Enfin, il contient un ex-libris : Henri Lambert, avocat, Versailles, avec la devise : « Amor et Labor ». Là aussi, les ressources d'Internet et des états civils anciens en ligne m'ont permis d'esquisser une biographie du propriétaire : Henri Lambert est né à Paris le 3 avril 1827. Avocat, il est mort à Versailles, à son domicile du 123 boulevard de la Reine, le 30 mars 1880. Il a épousé en juin 1861 à Paris, Marie Lassus, fille de Jean-Baptiste Lassus, l'architecte des cathédrales. Henri Lambert était collectionneur et membre de différentes sociétés savantes.
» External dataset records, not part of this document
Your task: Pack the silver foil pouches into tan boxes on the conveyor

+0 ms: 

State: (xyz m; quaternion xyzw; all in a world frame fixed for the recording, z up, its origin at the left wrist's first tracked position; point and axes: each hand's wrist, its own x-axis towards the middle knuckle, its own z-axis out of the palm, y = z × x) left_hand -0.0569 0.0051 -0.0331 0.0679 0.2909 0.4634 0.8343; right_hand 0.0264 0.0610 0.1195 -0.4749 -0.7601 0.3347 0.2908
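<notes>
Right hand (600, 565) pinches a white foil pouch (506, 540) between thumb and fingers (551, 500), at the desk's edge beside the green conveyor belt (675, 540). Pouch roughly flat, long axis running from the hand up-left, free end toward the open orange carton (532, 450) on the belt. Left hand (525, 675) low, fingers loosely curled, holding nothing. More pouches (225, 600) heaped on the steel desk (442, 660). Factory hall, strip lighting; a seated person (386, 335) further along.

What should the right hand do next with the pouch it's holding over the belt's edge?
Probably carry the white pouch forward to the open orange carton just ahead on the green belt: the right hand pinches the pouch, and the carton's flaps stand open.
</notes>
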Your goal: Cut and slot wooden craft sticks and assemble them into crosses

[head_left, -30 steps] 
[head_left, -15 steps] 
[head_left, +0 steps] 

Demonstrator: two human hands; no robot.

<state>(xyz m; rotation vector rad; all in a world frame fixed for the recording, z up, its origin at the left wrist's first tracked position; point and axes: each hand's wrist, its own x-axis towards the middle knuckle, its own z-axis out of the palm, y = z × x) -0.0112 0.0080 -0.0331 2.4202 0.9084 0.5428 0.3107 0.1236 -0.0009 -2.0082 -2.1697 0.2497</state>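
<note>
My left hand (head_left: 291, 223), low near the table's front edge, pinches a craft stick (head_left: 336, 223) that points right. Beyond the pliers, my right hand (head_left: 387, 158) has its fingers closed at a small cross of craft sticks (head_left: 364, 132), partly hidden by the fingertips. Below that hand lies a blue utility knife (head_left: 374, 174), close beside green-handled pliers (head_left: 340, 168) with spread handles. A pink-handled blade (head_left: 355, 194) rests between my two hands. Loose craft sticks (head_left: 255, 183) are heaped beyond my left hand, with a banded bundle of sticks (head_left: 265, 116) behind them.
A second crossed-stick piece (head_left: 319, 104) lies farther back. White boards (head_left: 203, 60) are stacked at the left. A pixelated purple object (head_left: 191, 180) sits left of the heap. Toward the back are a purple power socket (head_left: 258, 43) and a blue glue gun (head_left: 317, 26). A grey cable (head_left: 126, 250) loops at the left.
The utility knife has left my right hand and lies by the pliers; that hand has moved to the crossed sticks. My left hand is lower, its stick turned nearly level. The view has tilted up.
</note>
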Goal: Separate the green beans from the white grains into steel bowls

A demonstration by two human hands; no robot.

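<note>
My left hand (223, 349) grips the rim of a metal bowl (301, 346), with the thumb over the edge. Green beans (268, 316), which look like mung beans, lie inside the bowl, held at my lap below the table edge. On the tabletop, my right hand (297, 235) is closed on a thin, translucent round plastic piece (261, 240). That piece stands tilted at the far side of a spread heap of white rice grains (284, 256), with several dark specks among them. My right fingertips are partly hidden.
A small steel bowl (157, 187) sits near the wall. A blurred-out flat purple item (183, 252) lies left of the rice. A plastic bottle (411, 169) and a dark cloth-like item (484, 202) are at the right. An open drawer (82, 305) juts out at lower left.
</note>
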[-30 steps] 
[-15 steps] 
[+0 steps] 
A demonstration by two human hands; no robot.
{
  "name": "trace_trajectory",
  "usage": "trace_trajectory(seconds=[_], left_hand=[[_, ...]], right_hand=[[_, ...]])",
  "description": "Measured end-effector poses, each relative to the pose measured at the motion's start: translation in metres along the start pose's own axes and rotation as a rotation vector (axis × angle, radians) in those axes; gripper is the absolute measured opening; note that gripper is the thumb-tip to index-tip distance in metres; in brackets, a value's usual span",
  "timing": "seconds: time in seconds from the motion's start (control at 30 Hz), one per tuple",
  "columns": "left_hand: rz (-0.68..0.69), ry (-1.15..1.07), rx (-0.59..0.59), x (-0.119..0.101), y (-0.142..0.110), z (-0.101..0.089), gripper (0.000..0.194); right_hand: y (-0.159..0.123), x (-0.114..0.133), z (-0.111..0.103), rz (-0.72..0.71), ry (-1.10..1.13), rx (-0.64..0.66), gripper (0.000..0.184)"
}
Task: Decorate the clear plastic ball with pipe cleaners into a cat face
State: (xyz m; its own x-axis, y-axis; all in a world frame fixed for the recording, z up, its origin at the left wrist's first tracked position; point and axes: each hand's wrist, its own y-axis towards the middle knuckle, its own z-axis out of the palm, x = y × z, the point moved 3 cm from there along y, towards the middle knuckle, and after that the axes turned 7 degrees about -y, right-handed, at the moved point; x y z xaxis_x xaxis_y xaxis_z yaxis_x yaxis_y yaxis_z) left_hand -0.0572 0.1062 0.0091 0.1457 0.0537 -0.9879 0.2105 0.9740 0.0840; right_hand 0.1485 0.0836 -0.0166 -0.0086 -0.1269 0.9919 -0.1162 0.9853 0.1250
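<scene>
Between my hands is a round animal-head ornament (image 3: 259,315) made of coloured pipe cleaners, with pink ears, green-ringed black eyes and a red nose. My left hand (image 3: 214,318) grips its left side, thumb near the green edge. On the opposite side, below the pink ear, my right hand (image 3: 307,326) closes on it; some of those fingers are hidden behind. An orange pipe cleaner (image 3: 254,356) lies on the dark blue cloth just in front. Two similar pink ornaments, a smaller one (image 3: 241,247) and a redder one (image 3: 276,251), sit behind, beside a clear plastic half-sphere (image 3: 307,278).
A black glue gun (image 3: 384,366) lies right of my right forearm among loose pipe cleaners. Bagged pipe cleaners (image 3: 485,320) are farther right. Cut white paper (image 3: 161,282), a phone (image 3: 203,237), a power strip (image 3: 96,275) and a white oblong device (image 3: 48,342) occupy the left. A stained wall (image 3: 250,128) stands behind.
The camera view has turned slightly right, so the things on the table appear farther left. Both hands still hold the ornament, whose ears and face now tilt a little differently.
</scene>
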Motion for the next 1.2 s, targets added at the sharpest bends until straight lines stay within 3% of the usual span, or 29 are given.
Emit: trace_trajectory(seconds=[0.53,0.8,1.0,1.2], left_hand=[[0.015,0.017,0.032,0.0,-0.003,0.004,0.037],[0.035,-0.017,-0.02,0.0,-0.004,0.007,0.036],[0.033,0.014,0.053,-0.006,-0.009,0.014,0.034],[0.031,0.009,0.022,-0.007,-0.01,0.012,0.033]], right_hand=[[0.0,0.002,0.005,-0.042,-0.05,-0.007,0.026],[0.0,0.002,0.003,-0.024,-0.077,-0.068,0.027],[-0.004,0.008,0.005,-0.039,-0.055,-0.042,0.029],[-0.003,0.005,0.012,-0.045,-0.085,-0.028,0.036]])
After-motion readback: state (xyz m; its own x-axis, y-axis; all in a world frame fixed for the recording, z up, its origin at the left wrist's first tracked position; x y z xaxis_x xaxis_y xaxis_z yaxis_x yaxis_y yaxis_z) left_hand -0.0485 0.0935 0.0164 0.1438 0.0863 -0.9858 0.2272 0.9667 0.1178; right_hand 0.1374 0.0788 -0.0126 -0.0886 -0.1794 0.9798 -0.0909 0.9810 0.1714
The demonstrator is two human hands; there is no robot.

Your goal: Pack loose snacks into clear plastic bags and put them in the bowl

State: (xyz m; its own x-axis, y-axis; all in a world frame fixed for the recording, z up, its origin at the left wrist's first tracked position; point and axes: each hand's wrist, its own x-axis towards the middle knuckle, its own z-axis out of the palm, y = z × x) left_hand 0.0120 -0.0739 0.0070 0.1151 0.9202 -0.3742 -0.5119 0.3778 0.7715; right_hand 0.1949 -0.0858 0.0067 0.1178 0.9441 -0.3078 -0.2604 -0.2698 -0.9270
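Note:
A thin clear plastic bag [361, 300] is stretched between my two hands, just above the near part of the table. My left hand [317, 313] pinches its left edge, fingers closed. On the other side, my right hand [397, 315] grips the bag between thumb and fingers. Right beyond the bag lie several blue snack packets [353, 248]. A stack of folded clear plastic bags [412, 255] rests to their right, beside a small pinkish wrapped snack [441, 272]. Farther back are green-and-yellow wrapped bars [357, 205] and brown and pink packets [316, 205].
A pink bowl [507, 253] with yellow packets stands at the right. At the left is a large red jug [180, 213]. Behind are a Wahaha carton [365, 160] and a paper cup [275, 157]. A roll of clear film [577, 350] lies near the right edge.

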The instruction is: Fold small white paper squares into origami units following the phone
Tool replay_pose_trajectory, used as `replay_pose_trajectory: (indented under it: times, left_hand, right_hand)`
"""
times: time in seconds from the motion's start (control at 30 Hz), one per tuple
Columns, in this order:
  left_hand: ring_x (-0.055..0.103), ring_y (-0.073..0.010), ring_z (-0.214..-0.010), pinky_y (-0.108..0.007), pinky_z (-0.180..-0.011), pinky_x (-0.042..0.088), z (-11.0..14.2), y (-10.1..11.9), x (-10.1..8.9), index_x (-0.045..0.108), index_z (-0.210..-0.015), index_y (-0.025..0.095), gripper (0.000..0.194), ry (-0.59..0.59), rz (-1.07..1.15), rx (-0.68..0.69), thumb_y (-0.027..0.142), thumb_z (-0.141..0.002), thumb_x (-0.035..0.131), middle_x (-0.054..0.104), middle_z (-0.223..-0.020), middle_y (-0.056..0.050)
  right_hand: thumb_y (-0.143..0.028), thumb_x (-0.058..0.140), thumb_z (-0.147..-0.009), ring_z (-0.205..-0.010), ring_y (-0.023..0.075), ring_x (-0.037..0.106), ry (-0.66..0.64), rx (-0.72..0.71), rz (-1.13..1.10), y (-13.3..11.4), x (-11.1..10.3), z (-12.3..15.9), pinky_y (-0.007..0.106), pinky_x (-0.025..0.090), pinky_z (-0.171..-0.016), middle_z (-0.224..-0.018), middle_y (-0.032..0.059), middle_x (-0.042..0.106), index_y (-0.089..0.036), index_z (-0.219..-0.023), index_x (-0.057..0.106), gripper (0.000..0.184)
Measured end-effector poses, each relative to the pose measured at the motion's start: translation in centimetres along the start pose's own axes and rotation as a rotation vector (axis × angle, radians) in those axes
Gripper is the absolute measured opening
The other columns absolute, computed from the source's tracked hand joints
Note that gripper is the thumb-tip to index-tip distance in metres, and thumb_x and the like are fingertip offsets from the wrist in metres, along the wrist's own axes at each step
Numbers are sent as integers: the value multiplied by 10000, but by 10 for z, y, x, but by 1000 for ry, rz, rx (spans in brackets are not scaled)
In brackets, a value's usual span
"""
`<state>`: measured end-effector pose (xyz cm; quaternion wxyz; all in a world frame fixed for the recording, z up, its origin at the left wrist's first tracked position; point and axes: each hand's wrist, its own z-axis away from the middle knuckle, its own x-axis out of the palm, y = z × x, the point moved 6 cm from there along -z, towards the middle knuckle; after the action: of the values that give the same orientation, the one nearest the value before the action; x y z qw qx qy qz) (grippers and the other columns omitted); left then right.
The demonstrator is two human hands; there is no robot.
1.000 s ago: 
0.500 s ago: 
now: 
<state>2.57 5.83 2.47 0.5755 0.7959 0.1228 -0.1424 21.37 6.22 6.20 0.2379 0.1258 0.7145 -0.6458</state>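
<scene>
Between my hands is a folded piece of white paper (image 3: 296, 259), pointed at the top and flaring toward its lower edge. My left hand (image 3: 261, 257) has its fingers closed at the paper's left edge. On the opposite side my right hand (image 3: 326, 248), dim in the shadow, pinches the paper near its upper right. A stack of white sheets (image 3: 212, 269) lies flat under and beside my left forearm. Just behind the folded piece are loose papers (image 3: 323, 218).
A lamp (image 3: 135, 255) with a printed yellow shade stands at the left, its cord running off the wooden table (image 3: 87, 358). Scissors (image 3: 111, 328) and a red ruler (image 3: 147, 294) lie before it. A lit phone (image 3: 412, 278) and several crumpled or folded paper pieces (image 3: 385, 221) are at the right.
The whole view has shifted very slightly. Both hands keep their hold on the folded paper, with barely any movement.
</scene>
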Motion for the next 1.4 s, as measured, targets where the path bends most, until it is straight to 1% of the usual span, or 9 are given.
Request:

Sa bibliothèque a été dispersée à Paris en 1884. On trouve des ouvrages de cette provenance sur le marché ou dans les bibliothèques publiques.


Pour voir la page complète de description de l'ouvrage : cliquez-ici.

Pour clore ce message, une vue de la cathédrale né-gothique de Saint-Jean Baptiste, de Belleville, terminée en 1859), œuvre du beau-père de l'heureux propriétaires de ces plaquettes :


Pour les lecteurs dauphinois, elle rappellera inévitablement la cathédrale Saint-Bruno de Voiron (Isère), œuvre de l'architecte Berruyer, terminée en 1872.


2 commentaires:

Jean-Paul Fontaine, dit Le Bibliophile Rhemus a dit…

La bibliothèque de Henri Lambert a été dispersée à Paris en 1884.

Jean-Marc Barféty a dit…

Merci pour l'information. Je mets à jour mon message.